Java implements the bubble sort algorithm and a simple optimization example for it

The principle of

Bubble sort is probably the algorithm all programmers use, and one of the most familiar.
The idea is not complicated:
Let's say I want to sort the array arr[], which has n elements.
1. If n=1: obviously no need to row. (actually, this discussion doesn't seem necessary.)
2. If n > 1:
(1) we start with the first element and compare every two adjacent elements. If the former element is larger than the latter, the former element will be the last in the final result. So let's swap these two guys. Then compare the next two adjacent elements. This is done until the last one compares the elements, and the first sorting is complete. You can be sure that the last element, 1, is the largest in the array (because the relatively large one is always left behind).
(2) repeat the above process, this time we do not need to consider the last one, because it has been arranged.
(3) and so on until there is only one element left, which must be the smallest, and then our sorting is over.
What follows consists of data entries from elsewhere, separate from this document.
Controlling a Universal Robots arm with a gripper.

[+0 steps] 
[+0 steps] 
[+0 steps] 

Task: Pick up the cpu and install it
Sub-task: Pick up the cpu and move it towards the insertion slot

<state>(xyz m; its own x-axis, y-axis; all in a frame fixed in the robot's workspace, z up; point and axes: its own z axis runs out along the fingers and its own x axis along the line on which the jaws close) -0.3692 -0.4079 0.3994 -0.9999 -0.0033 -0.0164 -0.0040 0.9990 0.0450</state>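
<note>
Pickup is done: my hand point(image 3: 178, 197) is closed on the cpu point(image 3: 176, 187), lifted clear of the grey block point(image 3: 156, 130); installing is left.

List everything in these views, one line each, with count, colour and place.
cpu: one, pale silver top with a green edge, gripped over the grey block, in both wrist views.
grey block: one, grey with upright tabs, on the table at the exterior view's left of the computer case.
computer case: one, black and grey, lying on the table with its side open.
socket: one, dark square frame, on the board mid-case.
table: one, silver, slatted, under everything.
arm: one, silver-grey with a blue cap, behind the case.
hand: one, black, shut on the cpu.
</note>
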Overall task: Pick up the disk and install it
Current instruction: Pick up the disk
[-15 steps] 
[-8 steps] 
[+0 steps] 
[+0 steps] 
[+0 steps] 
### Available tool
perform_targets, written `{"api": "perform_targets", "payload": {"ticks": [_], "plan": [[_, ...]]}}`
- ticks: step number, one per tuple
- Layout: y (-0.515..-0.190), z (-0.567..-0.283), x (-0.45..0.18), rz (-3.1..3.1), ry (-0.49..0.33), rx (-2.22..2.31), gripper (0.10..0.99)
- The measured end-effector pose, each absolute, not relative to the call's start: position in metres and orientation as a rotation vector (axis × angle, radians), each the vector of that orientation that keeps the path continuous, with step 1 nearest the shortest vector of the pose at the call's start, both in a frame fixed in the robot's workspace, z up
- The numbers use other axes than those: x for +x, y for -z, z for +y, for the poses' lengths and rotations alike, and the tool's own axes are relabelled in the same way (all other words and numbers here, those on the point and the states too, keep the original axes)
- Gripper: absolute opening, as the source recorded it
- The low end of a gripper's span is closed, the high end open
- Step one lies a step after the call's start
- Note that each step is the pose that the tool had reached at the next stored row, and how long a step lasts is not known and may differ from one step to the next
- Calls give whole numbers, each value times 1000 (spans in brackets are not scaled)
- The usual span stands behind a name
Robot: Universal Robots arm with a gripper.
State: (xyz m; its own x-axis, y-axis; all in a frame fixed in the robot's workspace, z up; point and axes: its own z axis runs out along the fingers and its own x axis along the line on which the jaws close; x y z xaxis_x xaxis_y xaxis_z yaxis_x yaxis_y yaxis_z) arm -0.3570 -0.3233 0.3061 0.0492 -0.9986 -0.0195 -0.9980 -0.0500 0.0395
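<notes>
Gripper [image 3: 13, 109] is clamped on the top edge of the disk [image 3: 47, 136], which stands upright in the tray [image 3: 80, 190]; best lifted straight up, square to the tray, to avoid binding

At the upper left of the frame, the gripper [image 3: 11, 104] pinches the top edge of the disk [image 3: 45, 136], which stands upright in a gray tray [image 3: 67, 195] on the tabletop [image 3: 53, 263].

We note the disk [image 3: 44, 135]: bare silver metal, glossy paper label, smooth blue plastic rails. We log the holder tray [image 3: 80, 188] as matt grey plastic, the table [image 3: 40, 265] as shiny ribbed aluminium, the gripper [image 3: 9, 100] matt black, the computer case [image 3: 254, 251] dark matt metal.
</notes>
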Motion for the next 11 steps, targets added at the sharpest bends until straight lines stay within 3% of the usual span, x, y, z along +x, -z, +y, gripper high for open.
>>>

Obviously, we did n-1 sorting.
In the above process, each time (or "round") sort will have a number slowly "float" from a certain position to the final position (draw a diagram and draw the array vertically to show it), just like bubble 1, so it is called "bubble sort".

Code implementation:

public class BubbleSort{
   public static void main(String[] args){
     int score[] = {67, 69, 75, 87, 89, 90, 99, 100};
     for (int i = 0; i < score.length -1; i++){  // Most do n-1 Trip to sort 
       for(int j = 0 ;j < score.length - i - 1; j++){  // For the current unordered interval score[0......length-i-1] sorting (j The scope is critical, and it is getting smaller )
         if(score[j] < score[j + 1]){  // I'm going to swap the smaller values to the back 
           int temp = score[j];
           score[j] = score[j + 1];
           score[j + 1] = temp;
         }
       }      
       System.out.print(" The first " + (i + 1) + " Sub-sorting results: ");
       for(int a = 0; a < score.length; a++){
         System.out.print(score[a] + "\t");
       }
       System.out.println("");
     }
       System.out.print(" Final sorting results: ");
       for(int a = 0; a < score.length; a++){
         System.out.print(score[a] + "\t");
     }
   }
 }

 
Algorithm performance/complexity
We ignore the loop variable increment and initialization time. First, the comparison times of the algorithm are analyzed. It is easy to see that the bubble sort above, without any improvement, does n-1 rounds regardless of the input data, and the number of comparisons per round decreases from n-1 to 0. So the total number of comparisons is (n-1)+(n-2)+... + 2 + 1 = n (n - 1) / 2 material (n ^ 2) / 2. (since I don't know how to square it here, here I'm going to use n^2 for square, same as below)
Let's look at the number of assignments. The assignment here refers to the swap operation. For the above code, 1 swap equals 3 assignments. Because it is not necessary to exchange each time, the number of assignment operations is related to the input data. In the best case (best case), where 1 begins in order, the number of assignments is 0. In the worst case (worst case), the number of assignments is (n-1)n/2. Assuming an average (or "completely random") distribution of the input data, there are approximately one and a half times as many exchanges as there are comparisons. From the above results, we can get that the average case (average case) is 3/2 *(n^2)/2 = 3/4*(n^2).
To sum up, the bubble sort space complexity (extra space) is always O(1) in all cases.

To improve the
When the data is completely ordered, the optimal time complexity is shown as O(n). In other cases, it's almost always O(n^2). Therefore, the algorithm has the best performance when the data are basically in order.
But how can the above code have O(n) complexity? In fact, since the above focuses on the basic idea, it is only the simplest case. In order to achieve the complexity of O(n) in the best case, it is necessary to make some improvements. The code after the improvement is as follows:

public static void bubbleSort(int[] arr) {
  int temp = 0;
  boolean swap;
  for (int i = arr.length - 1; i > 0; --i) { //  The length you need to sort each time 
    swap=false;
    for (int j = 0; j < i; ++j) { //  From the first 1 Elements to the first i An element 
      if (arr[j] > arr[j + 1]) {
        temp = arr[j];
        arr[j] = arr[j + 1];
        arr[j + 1] = temp;
        swap=true;
      }
    }//loop j
    if (swap==false){
      break;
    }
  }//loop i
}// method bubbleSort

In fact, since bubble sort is rarely used for large amounts of data, adding Boolean variables when using small amounts of data results in additional overhead. Therefore, I think the above improved algorithm is purely theoretical. In general, bubble sort can be written as the first one.

Algorithm stability
It's easy to see that when adjacent elements are equal, we don't have to swap their positions, so bubble sort is a stable sort.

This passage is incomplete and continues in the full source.